The following function is given: $$f:\Bbb R^3 \rightarrow \Bbb R^2, \left(\begin{matrix}x \\ y \\ z\\ \end{matrix}\right) \mapsto \left(\begin{matrix}-2x^2 + y^2 + z^2 \\ x^2+e^{y-1} - 2y \end{matrix}\right)$$
The first task is to determine whether the function can be solved in terms of $y$ and $z$ at the point $(1, 1, 1)^T$, when $f = (0, 0)^T$. Should this be possible, the next task would be to calculate the derivative at the aforementioned point.
Attempt at a solution:
$f\left(\begin{matrix}1 \\ 1 \\ 1\\ \end{matrix}\right) = \left(\begin{matrix} 0 \\ 0\\ \end{matrix}\right)$ is clear.
Calculate the determinant of the following Jacobian matrix $$\left| \begin{matrix} \frac{\partial f_1(1,1,1)}{\partial y} && \frac{\partial f_1(1,1,1)}{\partial z} \\ \frac{\partial f_2(1,1,1)}{\partial y} && \frac{\partial f_2(1,1,1)}{\partial z}\end{matrix}\right|,$$where $f_1(x,y,z)=-2x^2 + y^2 + z^2$, $f_2(x,y,z)=x^2+e^{y-1} - 2y$.
Thus, we have$$\left| \begin{matrix} 2y^2 && 2z^2 \\ e^{y-1}-2 && 0 \end{matrix}\right|_{(1,1,1)}=\left| \begin{matrix} 2 && 2 \\ -1 && 0 \end{matrix}\right|=2 \neq 0$$
Thus, by the implicit function theorem, there exist open neighborhoods $U\subseteq \Bbb R$ and $V\subseteq \Bbb R^2$ with $1\in U$ and $(1,1)^T \in V$ and a continuously differentiable function $g:U \rightarrow V$ such that for all $(x,y) \in U \times V$ the following holds:$$f(x,y) = 0 \iff y=g(x)$$
It's the next task that I'm not 100% sure on. Do I need to calculate the partial of $f$ w.r.t. $y$ and then again w.r.t. $z$? How does one do this?

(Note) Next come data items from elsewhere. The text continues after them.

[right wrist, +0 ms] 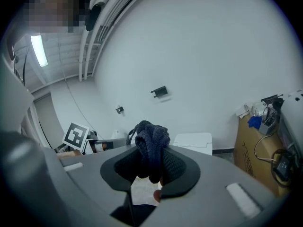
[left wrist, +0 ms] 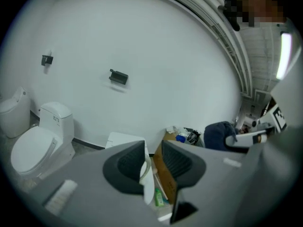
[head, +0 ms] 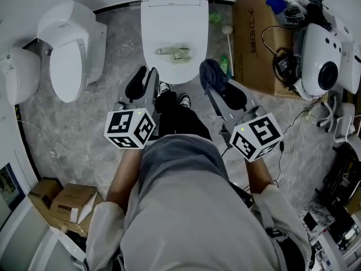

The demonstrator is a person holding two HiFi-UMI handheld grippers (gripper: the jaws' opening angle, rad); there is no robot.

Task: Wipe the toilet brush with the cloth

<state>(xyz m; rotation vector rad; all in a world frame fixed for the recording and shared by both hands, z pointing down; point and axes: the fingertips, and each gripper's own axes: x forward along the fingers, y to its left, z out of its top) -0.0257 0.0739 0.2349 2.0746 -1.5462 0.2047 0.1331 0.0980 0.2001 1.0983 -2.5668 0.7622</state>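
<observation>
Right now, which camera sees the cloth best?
The right gripper view: the cloth fills the middle, pinched in the right hand-held gripper. The head view shows a small bunch; the left gripper view, a distant lump.

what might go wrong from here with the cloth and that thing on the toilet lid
1. The right gripper pinches the cloth as a loose bunch that bulges above the jaws. It might slip out or drag while wiping.
2. The left gripper is open and empty, so nothing steadies the pale item, possibly the brush, on the closed toilet lid. A one-handed wipe may push it off.
</observation>
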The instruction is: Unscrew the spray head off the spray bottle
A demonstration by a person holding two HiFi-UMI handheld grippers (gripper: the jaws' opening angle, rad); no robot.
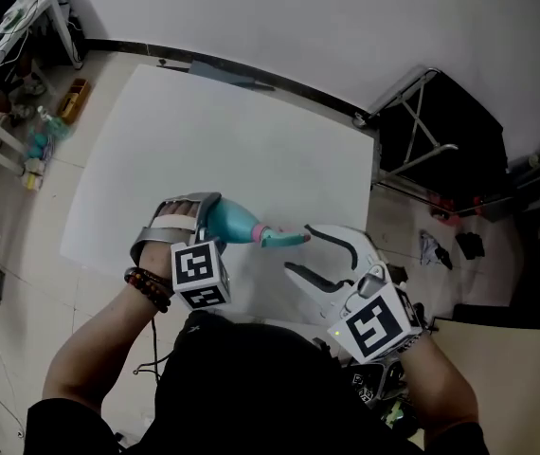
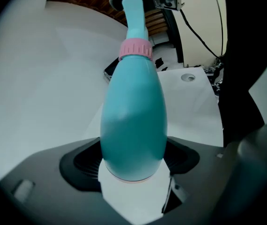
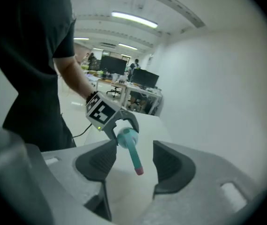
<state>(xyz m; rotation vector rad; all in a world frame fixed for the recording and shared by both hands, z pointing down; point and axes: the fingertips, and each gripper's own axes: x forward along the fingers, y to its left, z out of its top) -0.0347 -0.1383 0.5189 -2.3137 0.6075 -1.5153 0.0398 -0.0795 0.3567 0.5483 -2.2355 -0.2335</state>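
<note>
The teal spray bottle (image 1: 231, 222) is held clear of the white surface (image 1: 204, 131), lying roughly level with its head pointing toward the person's right; the left hand-held gripper (image 2: 132, 161) is clamped across the wide lower body, dark pads pressing on both flanks near the base. The pink threaded collar (image 2: 136, 48) sits at the narrow neck, with the slim teal spray head (image 2: 134, 13) beyond it and not yet removed. The right hand-held gripper (image 1: 300, 250) stands released, jaws well apart; the tip of the head lies just beside them, untouched by either pad. Assessment: the bottle appears to be thin plastic, probably light, smooth and tapered, so it is liable to slip or rotate in the left grasp once twisting force is applied; the wall may flex under hard squeezing. The present hold on the widest section seems the soundest. The right jaws are best closed on the ribbed collar or on the head directly above it, not on the slender tip, which offers little purchase.
</note>
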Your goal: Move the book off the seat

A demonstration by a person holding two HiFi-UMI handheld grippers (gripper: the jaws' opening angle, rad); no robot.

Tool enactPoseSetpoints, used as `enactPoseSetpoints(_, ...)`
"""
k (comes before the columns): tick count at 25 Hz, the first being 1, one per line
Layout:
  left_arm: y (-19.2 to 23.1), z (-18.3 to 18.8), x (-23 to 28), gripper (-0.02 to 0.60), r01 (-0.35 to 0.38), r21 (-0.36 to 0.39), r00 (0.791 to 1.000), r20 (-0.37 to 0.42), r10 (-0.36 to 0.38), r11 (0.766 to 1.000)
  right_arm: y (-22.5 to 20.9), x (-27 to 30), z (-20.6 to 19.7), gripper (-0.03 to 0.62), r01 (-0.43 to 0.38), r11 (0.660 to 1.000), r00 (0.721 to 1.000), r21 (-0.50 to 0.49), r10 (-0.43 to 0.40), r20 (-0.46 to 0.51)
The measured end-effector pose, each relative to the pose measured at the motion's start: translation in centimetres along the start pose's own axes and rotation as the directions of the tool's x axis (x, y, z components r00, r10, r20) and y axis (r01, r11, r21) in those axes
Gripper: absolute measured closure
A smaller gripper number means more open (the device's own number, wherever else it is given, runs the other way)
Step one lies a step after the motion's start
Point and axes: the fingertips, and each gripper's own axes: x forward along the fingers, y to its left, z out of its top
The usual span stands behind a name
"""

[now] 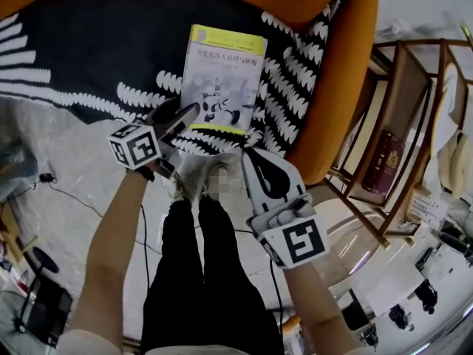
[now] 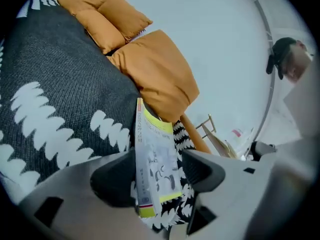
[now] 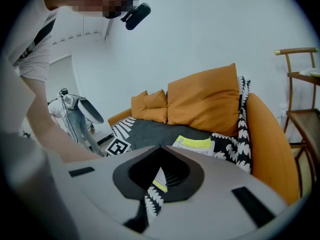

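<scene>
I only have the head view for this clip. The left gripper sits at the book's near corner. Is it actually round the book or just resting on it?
Observer: Round it. In the left gripper view the book stands edge-on between the jaws of the left gripper, which are apart, one on each side.
Reviewer: Is the right one carrying anything?
Observer: No. The right gripper view shows the right gripper with its jaws together and nothing in them. Only the patterned throw shows beyond.
Reviewer: What lies past the book's far edge?
Observer: Orange cushions stand upright against the back of the sofa, apart from the book.
</scene>
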Motion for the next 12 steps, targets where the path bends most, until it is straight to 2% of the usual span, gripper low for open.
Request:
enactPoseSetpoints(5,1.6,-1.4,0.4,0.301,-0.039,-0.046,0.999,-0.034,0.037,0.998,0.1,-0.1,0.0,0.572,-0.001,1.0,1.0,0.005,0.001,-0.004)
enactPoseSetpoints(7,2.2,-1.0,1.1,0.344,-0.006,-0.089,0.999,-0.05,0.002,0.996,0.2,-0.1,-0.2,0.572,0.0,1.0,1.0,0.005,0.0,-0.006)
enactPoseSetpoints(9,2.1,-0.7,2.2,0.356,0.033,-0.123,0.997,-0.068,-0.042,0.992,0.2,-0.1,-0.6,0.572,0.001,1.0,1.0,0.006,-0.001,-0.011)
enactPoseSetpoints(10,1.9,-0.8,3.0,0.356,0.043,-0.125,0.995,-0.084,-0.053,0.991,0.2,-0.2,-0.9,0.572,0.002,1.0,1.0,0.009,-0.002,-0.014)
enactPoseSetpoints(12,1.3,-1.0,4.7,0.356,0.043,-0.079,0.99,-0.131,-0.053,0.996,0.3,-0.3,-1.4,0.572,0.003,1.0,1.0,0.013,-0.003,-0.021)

Suppose you know that $x = 9/10$ (a representative number near $x = 1$, i.e., a candidate for an element of $U$). Then if $f(x, y, z) = 0$, what do you know about $y$ and $z$? From the second term, you know that $$ (9/10)^2+e^{y-1} - 2y = 0\\ 0.81 + e^{y-1} - 2y = 0 $$ If you're willing to guess that the solution for $y$ is near $1$, you can approximate $e^{y-1}$ with $1 + (y-1)$ (the first two terms of the Taylor series) to convert this to $$ 0.81 + (1 + (y-1)) - 2y \approx 0 \\ 0.81 \approx y $$ thus determining $y$ from a known value of $x$.
More generally, you can see that there's a unique solution for $y$: the one-dimensional implicit value theorem applied to $f_2(x, y)$ near the point $(x, y) = (1, 1)$ says so, since $\frac{\partial f_2}{\partial y} (1, 1) = -1$, as you already computed. So there's a function $h$, defined on a neighborhood $U$ of $x = 1$, with the property that $$ f_2(x, h(x)) = 0 $$ for $x \in U$.
Now continuing with the example, knowing $x = 9/10$ and $y \approx 0.81 $, look at the first term: from that, you can solve for $z$. It'll be a square root of some kind, and one of the two roots will be near $+1$ and the other near $-1$ so you pick the $+1$ root.
Continuing with the general analysis instead of the single instance, we have that $h(x)$ is a number such that $x^2 + e^{h(x) - 1} - 2h(x) = 0$ (for $x$ near $0$); we can then build the required function $g$ via
$$ g(x) = \begin{bmatrix} h(x) \\ \sqrt{2x^2 - h(x)^2} \end{bmatrix} $$
Does that help? The fact that you can't explicitly write $h$ isn't a problem -- you know from the 1D implicit function theorem that it exists.